Le président français Emmanuel Macron, un centriste qui s'est opposé à Mme Meloni par le passé sur des questions sociales, notamment l'immigration, a déclaré aux journalistes présents au sommet qu'il regrettait qu'il n'y ait plus de référence spécifique à l'"avortement".

M. Meloni a balayé le différend, affirmant samedi que la déclaration de cette semaine indiquait clairement que le G7 continuait à soutenir les objectifs de sa déclaration d'Hiroshima, qui soutenait l'accès à l'avortement, ce qui signifiait qu'il était redondant de répéter le texte précédent.

"Je crois sincèrement que la controverse est totalement artificielle", a-t-elle déclaré aux journalistes, ajoutant qu'elle n'avait pas l'intention d'interdire l'avortement en Italie.

Toutefois, signe d'un réel malaise face à la position de l'Italie, un haut fonctionnaire américain a déclaré que le président Joe Biden s'était opposé à un premier projet qui supprimait la référence à l'avortement et ne mentionnait pas Hiroshima.

Un haut responsable de la Maison Blanche a ensuite déclaré que M. Biden soutenait pleinement la formulation finale du communiqué de 2024. "Il se sentait très concerné par la formulation qui a été adoptée", a-t-il déclaré.

Le pape François, opposant déclaré à l'avortement, était invité au sommet du G7 et le ministre italien de l'agriculture, Francesco Lollobrigida, beau-frère de Meloni, a déclaré cette semaine qu'il n'aurait pas été approprié de parler des interruptions de grossesse dans la déclaration, compte tenu de sa présence à la réunion.

Un diplomate européen, qui a refusé d'être nommé, a déclaré qu'au cours des discussions sur l'opportunité d'utiliser ce terme, un homologue italien avait dit à ses collègues négociateurs : "Le pape ne l'acceptera jamais" : "le pape ne l'acceptera jamais". Ils se sont alors corrigés pour dire : "Oh, je veux dire, mon premier ministre ne l'acceptera jamais", a déclaré le diplomate.

Les fonctionnaires italiens n'ont pas immédiatement commenté cette information.

Si l'opposition de M. Meloni à l'avortement est connue depuis longtemps, la décision d'édulcorer le texte sur les vaccinations a été plus surprenante.

L'Italie a supprimé une ligne du communiqué de 2023 qui appelait à "investir dans la santé mondiale par le biais de capacités de fabrication de vaccins dans le monde entier". Cette année, il n'y a plus qu'une référence aux "initiatives régionales de fabrication de vaccins".

Le scepticisme à l'égard des vaccins s'est installé dans les camps conservateurs, tant aux États-Unis qu'en Europe.

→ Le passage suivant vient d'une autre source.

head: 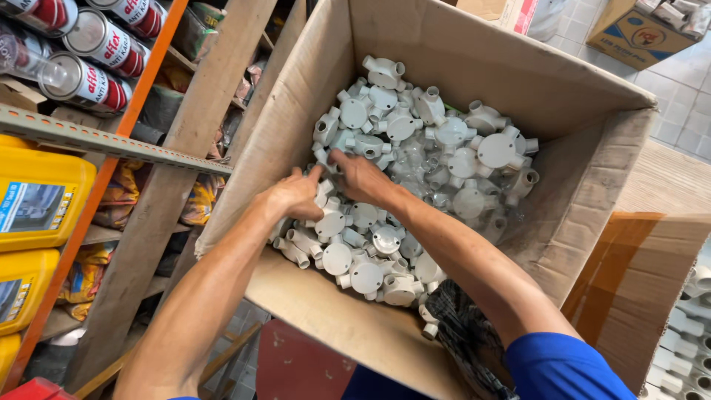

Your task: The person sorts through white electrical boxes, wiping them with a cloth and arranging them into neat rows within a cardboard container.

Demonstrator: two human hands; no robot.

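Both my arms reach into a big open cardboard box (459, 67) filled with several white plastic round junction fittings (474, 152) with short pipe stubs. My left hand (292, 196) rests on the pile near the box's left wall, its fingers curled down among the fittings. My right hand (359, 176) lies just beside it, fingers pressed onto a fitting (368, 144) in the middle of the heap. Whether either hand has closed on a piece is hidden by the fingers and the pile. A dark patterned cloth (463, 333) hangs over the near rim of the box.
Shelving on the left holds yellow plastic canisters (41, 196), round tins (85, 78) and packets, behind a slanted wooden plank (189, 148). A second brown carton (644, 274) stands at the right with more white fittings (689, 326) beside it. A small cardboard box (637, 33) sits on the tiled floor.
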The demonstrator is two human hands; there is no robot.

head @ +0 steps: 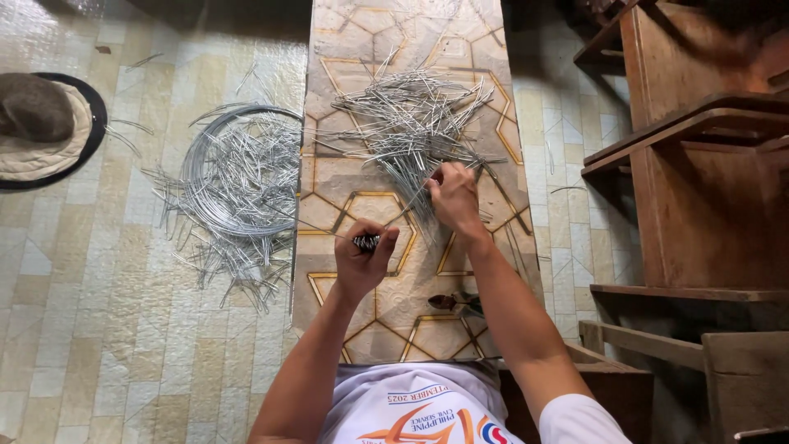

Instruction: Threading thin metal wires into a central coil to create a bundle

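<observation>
My left hand (362, 256) is closed on a short bundle of cut wire pieces (366, 242), its ends showing between thumb and fingers. My right hand (453, 196) pinches a single thin wire (413, 194) at the near edge of a loose pile of cut silver wires (408, 123). That pile lies on a long patterned board (374, 316) running away from me. A pair of pliers (454, 302) rests on the board near my right forearm.
A coil of silver wire (215, 168) with several more cut pieces lies on the tiled floor at left. A round mat with a hat (37, 123) sits far left. Wooden furniture (699, 164) stands close on the right.
</observation>
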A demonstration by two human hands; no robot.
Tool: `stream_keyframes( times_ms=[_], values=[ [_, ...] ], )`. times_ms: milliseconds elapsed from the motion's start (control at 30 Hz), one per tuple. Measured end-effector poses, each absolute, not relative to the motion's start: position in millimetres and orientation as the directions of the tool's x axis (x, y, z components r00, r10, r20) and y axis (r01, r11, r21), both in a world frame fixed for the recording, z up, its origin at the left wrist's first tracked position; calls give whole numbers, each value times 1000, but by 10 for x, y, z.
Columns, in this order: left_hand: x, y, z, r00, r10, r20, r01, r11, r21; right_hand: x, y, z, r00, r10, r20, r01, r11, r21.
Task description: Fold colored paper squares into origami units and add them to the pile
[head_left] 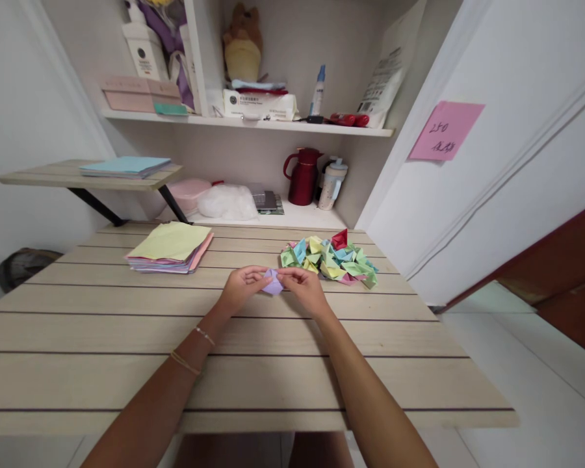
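Note:
A small folded piece of purple paper (pixel 273 285) is pinched between my two hands, a little above the middle of the table. My left hand (pixel 244 286) grips its left edge with thumb and fingers. On the opposite edge, my right hand (pixel 305 286) is closed the same way. Just beyond my right hand lies a heap of folded paper boats (pixel 338 260) in green, yellow, blue, pink and red. To the left is a stack of square paper sheets (pixel 170 247), with a yellow one on top.
A raised wooden stand (pixel 43 172) at the left bears blue paper sheets (pixel 125 166). Behind the slatted table (pixel 273 377), shelves hold a red jug (pixel 303 175), a light tumbler (pixel 333 184) and a plastic bag (pixel 227 202). A pink note (pixel 447 130) is stuck on the right wall.

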State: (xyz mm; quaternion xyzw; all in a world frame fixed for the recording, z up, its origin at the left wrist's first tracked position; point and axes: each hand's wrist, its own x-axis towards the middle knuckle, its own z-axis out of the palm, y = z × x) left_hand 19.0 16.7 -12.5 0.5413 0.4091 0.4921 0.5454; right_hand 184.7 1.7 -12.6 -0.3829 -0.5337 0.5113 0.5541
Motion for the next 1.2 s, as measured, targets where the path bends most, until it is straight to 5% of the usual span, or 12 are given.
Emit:
stream_keyframes(
  times_ms=[333, 567, 733, 1200],
  values=[
    [176, 189, -98, 172, 982, 74, -143, -49, 988, 1825, -20, -96, -157, 956, 249, -95, 236, -967],
    [148, 185, -123, 233, 972, 3, -212, 48, 976, 1825, -45, -103, -213, 821, 529, 237, 569, -787],
    [161, 187, -145, 350, 937, -18, -150, 75, 986, 1862, -51, -68, -97, 792, 603, 346, 595, -725],
    [176, 102, -109, 592, 801, -90, -52, 150, 987, 1883, 22, -138, -192, 954, 230, 33, 241, -970]
  ],
)
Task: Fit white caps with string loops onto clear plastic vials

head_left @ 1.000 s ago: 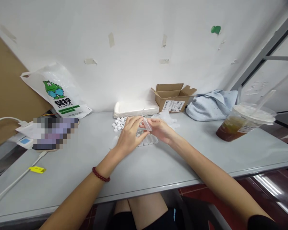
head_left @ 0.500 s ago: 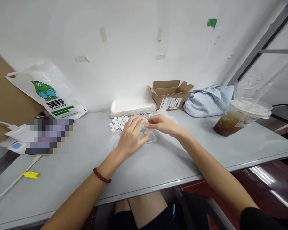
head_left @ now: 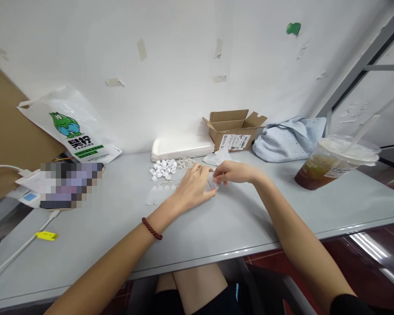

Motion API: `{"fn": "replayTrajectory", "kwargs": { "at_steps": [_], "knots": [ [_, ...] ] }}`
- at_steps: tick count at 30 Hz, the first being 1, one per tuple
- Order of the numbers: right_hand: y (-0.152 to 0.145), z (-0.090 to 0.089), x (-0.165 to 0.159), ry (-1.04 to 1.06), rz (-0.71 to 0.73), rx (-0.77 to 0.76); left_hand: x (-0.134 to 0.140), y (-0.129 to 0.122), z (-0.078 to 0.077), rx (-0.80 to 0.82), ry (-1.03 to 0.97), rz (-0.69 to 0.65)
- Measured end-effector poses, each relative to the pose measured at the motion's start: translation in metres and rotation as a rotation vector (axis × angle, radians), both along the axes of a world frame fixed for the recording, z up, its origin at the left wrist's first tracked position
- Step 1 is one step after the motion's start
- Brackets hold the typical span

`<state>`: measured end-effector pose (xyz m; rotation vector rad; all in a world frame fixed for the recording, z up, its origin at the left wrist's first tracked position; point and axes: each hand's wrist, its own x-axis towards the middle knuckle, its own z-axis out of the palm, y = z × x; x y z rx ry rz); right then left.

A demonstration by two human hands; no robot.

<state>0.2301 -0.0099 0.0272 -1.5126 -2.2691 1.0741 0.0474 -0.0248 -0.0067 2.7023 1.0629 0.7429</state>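
Observation:
A small translucent plastic piece (head_left: 212, 181) lies between my two hands, just above the table. My left hand (head_left: 194, 185) curls around its left side, thumb below and fingers above. At its right end, the fingertips of my right hand (head_left: 231, 172) are pinched together; they hide part of it, so its exact kind is unclear. Left of my left hand is a pile of small white caps (head_left: 163, 168). Thin white loops (head_left: 188, 162) lie behind that hand. Nearer me, a row of flat translucent pieces (head_left: 157, 195) with thin white ends rests partly behind my left wrist.
A stack of white trays (head_left: 184, 146), an open cardboard box (head_left: 231, 131) and a light blue cloth bag (head_left: 284, 139) line the wall. Crumpled clear plastic (head_left: 220, 156) lies before the box. A drink cup (head_left: 318, 170) stands right; a phone (head_left: 74, 186) and white cable (head_left: 22, 245) lie left.
Both hands have shifted right and slightly toward me, with the translucent piece now showing between them. The white loops and the row of flat pieces are less covered than before.

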Motion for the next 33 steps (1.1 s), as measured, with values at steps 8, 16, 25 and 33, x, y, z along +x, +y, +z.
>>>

Si Mme Meloni elle-même n'a pas soutenu les partisans du "no-vax" pendant la pandémie de COVID, son parti s'est opposé à de nombreuses réglementations strictes imposées à l'époque par le COVID, qui exigeaient que les Italiens soient vaccinés pour aller au travail, utiliser les transports publics ou entrer dans les magasins et les restaurants.

"Elle n'est pas anti-vax, mais elle est partiellement anti-vax", a déclaré l'un des diplomates européens qui a suivi les négociations.

Le bureau de Mme Meloni s'est refusé à tout commentaire.